It’s no secret that I’m a 2nd Amendment supporter and that I keep track of many bills regarding this topic as they move through Virginia’s General Assembly. I pay special attention to the votes of my direct representation which means that’s I’m keeping an eye on the votes of Senator Mark Herring and Delegate Tag Greason.
Herring’s votes regarding the 2nd Amendment are, to put it mildly, spotty at best. While he purports to be a supporter of 2nd Amendment rights and he managed to get the vote right on the matter of SB268 (which I reported back in January) his near constant opposition to bills designed to support the actual citizen exercise of rights protected by the 2nd Amendment calls his characterization as a “supporter” into question. I’m displeased with his stance, but hardly surprised.
Tag Greason, on the other hand, is a true supporter and his votes on issues related to firearms and to Virginia’s sovereignty prove that support. That’s why I was surprised to the point of shocked when I heard of Greason’s vote on the matter of HB69, “Firearms, firearms accessories, and ammunition manufactured and retained in Virginia.” The bill has Virginia joining with a number of other states in asserting their sovereign control over matters within their own borders, specifically with reference to the manufacture and sale of firearms that do not leave the state. The vote shows Greason voting “No” on the matter, effectively saying he thinks the manufacture and sale of firearms should be under federal control regardless of whether they are involved in interstate commerce or not. The bill passed the House by a better than 2-to-1 margin so his vote wasn’t critical to the bill’s success. However, knowing his positions on these matters as I do, I wrote to him asking for him to explain. Was his vote recorded correctly? Was there something in this bill that didn’t look right?

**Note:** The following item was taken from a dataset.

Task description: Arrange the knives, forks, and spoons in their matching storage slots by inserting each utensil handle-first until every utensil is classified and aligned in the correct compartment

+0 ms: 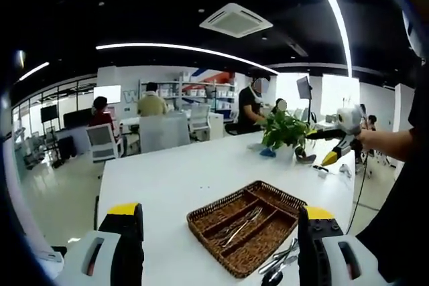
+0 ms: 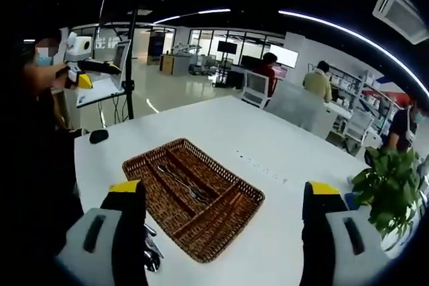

Tag’s response was, frankly, what I was thinking it might be. I’ve read elsewhere that the General Assembly dealt with about 2600 bills in this session. Even if we assume that the bills are evenly split between the House and the Senate (they’re not, but let’s go with it anyway) that means they had 1300 bills to go over and vote on in the 1st half of the session, about 30 days. As the halfway mark approaches, each house of the GA must conclude their business and send their bills to the other house. That makes “crossover day” a very busy one since any bill that hasn’t come up for a floor vote must do so before the day is adjourned. This past Tuesday was crossover day and the House handled literally hundreds of bills, a rate that approaches automatic weapon fire if I’m doing the math right.
The short version of the story is that our freshman Delegate, locked “in the heat of battle” on his 1st crossover day, zigged when he should have zagged. Intending to vote “Yes”, he pressed the button for “No” and didn’t notice the error until it was too late to change the vote. It’s on the record now, like it or not. That’s an error, absolutely, but an error is all that it is.
Note that Tag voted “Yes” on 2 other matters, HB10 and HB18, both of which deal with the same matter of Virgina’s sovereignty as HB69 did, just not in the matter of firearms. HB10 does so in preempting any federal mandate that Virginians must buy federally-approved health insurance. HB18 does so in a more generic fashion, holding that any goods or services made or performed within Virginia’s state boundaries are not subject to US Congress authority under the commerce clause. That would arguably apply to firearms as well as anything else so it could be argued that HB18 subsumes HB69 in any event. I think Tag’s intentions are more than clear and his unfortunate vote on HB69 is obviously a matter of a mistake made under the withering pace of crossover day. A rookie mistake, one that I’m confident our now-veteran Delegate won’t repeat.